The pope himself has repeatedly tried to raise awareness of these inequities, not only working to end a conflict that has killed more than 400,000 people, but also dramatically attracting international attention in 2019 when knelt in the Vatican to kiss the shoes of Mr Kiir, a formal rebel who has ruled South Sudan since 2011, and his rival, Riek Machar.

“It was huge – I don’t know how to explain it. It showed that we were in the Pope’s heart,” said Alokiir Malual, who represents civil society groups in South Sudan. canceled her trip last summer due to mobility issues, she said the country feared he would never come. “We were all worried: age, distance, health,” she said declared. But his arrival highlighted “the importance of us” in his pontificate. And his arrival in Juba intensified this spotlight.

This attention is not necessarily flattering for Mr. Kiir.

Activists have called on the pope to confront Mr Kiir’s increasingly repressive regime, whose security forces are routinely accused of detaining, torturing and killing human rights defenders. Even those fleeing abroad face threats from the South Sudanese government, according to a report by Irish-based rights group Front Line Defenders.
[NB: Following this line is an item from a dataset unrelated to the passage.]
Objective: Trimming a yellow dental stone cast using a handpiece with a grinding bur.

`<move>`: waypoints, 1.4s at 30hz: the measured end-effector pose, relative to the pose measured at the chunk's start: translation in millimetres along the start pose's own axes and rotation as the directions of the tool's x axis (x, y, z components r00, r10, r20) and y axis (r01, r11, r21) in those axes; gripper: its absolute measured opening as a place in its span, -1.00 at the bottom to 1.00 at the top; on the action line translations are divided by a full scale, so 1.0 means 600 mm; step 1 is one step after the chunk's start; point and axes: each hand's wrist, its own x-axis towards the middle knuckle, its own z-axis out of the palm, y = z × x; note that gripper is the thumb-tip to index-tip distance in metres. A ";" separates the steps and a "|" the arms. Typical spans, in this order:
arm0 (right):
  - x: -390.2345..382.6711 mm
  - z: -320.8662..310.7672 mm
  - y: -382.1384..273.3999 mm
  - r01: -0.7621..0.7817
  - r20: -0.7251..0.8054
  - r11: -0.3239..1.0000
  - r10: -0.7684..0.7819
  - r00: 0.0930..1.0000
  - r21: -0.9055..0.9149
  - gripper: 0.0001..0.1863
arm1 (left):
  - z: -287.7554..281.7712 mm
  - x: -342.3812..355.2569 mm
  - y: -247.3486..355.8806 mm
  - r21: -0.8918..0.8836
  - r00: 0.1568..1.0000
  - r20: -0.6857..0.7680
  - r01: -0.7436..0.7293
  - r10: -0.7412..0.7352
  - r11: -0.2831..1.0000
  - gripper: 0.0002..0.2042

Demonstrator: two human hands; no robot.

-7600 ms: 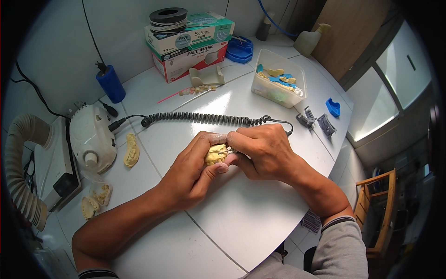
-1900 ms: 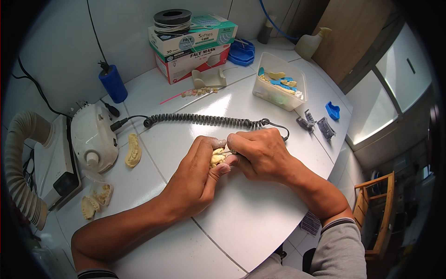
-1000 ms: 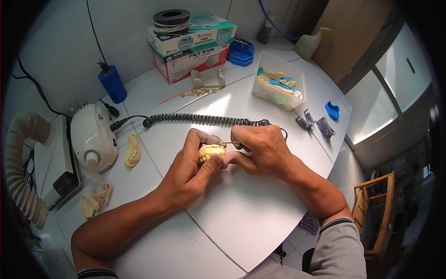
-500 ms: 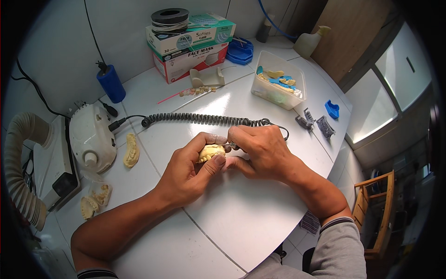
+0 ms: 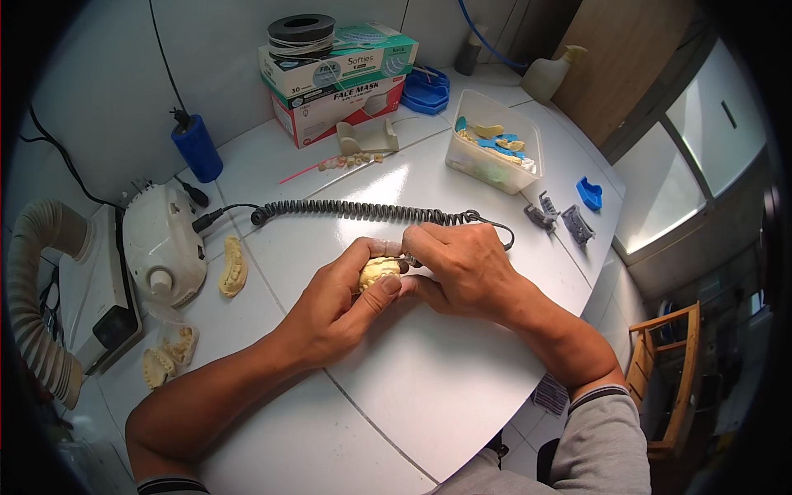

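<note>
My left hand point(image 5: 334, 305) is closed round a pale yellow dental cast point(image 5: 379, 272), with the thumb along its near side and the index finger over the top. Teeth shapes show along the cast's lower edge. In my right hand point(image 5: 469, 268) is a rotary handpiece point(image 5: 412, 261), mostly hidden by the fingers. Its dark working tip sits against or very close to the right end of the cast. A black coiled cord point(image 5: 363, 211) runs behind both hands, from a white control unit point(image 5: 165, 247) on the left to near the right hand.
A hose point(image 5: 37, 289) curves down at far left. More dental casts point(image 5: 233, 268) lie beside the unit. Face mask boxes point(image 5: 342, 99) stand at the back, with loose teeth point(image 5: 355, 159) before them. A plastic tub point(image 5: 491, 169) of casts and grey metal parts point(image 5: 577, 224) are at right.
The cast has turned slightly in my left fingers, and the handpiece tip has shifted a little against its right end. Both arms stay almost in place.
</note>
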 end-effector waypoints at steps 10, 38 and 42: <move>-0.001 0.002 -0.001 -0.011 0.029 0.999 0.010 1.000 0.040 -0.61 | 0.003 0.000 -0.011 0.095 1.000 -0.014 -0.002 0.003 0.996 -0.71; 0.000 0.003 -0.003 -0.031 0.068 0.998 0.026 0.997 0.062 -0.61 | 0.004 -0.001 -0.002 0.136 1.000 0.004 0.001 -0.001 0.991 -0.73; -0.002 0.003 -0.001 -0.028 0.070 0.998 0.025 0.997 0.055 -0.61 | 0.003 0.000 -0.003 0.155 1.000 0.017 0.021 -0.024 0.988 -0.73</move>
Elections are scheduled for the end of 2024, although few believe the country is ready. A unity government formed by Mr. Kiir and Mr. Machar in 2020 is plagued with mistrust.

Religious and civil leaders in South Sudan hoped that the visit of Francis, Justin Welby, the Archbishop of Canterbury and the symbolic head of the worldwide Anglican Communion, and Iain Greenshields, the head of the Church of Scotland, could change that.

Archbishop Daniel Deng Bul, former primate of the South Sudanese Episcopal Church, said he hoped political leaders would “learn to come together” from united religious leaders and understand that “this is the time to forgive”.